La crisi ecologica non può prescindere dai processi di produzione e dai conflitti sociali che comportano; su questo anche il sindacato dei lavoratori si deve dare una mossa. Perché l’ecologia del padrone mette in circolo, ogni volta, il ricatto dell’alternativa tra inquinamento e disoccupazione. Ne abbiamo ormai tanti esempi, a cominciare dal disastro di Donoa in Pennsylvania del 1948, passando da tante situazioni analoghe, sino ad Agusta e Taranto per restare nel nostro Paese che vive ancora il dramma della Eternit.

È tempo di dire basta. Per farlo occorre un ecologismo conflittuale finalizzato a costruire un rapporto equo ed armonico tra gli esseri umani, le organizzazioni sociali e la natura, che torni denunciare, con forza, il nesso tra assetto capitalistico del lavoro, salute, nocività in fabbrica e degrado ambientale. Perché il rispetto dell’uomo e della natura è strutturalmente incompatibile con il modello di sviluppo dominante, con un’economia di mercato che produce a prezzi sempre più bassi beni di consumo sempre meno utili e con una obsolescenza programmaticamente sempre più breve.

Bisogna porre fine a un imbroglio che si avvale dell’uso ideologico e mistificato della natura. Per farlo, il programma New Generation EU è occasione che difficilmente si ripeterà, per rovesciare i paradigmi consolidati che ci hanno portato all’attuale situazione. Per una conversione ecologica vera che inverta la rotta del riscaldamento globale contenendo l’aumento di temperatura entro i 2°C indicati come punto oltre il quale non esiste altro che l’estinzione della nostra specie.
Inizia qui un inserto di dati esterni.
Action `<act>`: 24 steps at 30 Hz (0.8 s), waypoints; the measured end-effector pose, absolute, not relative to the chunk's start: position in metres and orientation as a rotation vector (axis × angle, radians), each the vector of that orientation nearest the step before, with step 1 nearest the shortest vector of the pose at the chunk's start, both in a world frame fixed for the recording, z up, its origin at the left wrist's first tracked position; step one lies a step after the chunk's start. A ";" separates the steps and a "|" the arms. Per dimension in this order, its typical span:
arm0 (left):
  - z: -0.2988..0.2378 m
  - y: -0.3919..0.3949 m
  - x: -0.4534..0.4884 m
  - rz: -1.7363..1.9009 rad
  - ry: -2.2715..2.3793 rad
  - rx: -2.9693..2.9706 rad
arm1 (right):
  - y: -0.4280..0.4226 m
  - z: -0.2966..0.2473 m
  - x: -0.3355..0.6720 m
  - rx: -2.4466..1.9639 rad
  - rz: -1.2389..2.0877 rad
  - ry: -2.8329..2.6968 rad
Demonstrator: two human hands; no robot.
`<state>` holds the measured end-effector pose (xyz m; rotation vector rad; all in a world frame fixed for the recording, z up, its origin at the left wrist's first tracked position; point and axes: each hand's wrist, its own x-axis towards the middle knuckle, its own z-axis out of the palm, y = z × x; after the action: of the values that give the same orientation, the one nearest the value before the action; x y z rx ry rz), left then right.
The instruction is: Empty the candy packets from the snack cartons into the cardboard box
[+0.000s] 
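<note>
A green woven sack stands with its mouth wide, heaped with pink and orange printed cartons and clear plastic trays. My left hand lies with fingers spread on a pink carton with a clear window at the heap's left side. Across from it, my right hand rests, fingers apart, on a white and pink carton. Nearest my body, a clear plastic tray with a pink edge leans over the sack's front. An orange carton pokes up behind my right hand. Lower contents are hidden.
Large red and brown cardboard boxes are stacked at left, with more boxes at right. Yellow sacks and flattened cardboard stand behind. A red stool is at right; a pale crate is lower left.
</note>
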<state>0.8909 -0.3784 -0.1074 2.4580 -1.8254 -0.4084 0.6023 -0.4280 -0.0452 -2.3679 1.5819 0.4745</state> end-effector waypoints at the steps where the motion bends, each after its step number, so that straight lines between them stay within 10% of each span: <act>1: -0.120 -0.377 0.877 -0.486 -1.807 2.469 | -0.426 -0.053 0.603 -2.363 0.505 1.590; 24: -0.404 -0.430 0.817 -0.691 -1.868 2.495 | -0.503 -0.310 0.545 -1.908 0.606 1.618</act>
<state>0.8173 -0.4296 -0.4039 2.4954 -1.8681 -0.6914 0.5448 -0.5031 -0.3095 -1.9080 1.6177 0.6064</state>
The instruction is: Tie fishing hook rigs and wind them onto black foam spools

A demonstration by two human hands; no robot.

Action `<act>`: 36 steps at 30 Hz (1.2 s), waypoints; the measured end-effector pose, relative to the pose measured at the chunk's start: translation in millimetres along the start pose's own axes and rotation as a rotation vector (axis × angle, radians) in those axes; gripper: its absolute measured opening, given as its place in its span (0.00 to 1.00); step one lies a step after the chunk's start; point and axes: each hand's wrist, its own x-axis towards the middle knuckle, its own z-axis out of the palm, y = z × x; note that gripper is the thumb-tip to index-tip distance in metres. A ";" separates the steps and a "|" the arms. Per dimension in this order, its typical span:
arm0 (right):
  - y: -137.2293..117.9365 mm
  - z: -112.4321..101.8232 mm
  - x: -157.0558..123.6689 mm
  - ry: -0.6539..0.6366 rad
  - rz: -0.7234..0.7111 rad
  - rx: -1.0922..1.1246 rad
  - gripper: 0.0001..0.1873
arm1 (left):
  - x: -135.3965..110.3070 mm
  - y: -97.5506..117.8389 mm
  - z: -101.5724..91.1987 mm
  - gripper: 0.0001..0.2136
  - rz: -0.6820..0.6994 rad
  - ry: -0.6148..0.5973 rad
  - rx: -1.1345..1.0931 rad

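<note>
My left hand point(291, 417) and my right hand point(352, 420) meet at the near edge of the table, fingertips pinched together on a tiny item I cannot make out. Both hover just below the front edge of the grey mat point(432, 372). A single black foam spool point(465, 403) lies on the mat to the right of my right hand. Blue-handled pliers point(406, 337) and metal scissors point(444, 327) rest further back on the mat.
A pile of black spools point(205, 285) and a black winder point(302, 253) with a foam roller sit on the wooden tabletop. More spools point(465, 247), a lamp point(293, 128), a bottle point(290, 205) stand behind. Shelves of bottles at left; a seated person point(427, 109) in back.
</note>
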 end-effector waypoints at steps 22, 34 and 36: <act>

Se si continuerà con la transizione, perpetuamente annunciata e puntualmente rinviata, finiremo dritti dritti a livelli di aumento della temperatura intorno a 2,7 gradi, dagli effetti imprevedibili.

Serve una conversione verso l’ecologia integrale che riporti al giusto posto l’economia: tra l’etica e l’ecologia. E che dia ascolto, come per la pandemia, ai moniti degli scienziati.

I giovani della New Generation Eu non devono rassegnarsi a lasciare il bastone del comando alle élite economiche e finanziarie che hanno posto le basi per la rapida distruzione del pianeta. Per farlo devono riprendersi e riprendere la politica. Non c’è spazio per il futuro se non nell’equilibrio tra tutela ambientale e giustizia sociale, con un orizzonte nel quale l’umanità faccia pace all’interno di sé e con la Natura che la nutre.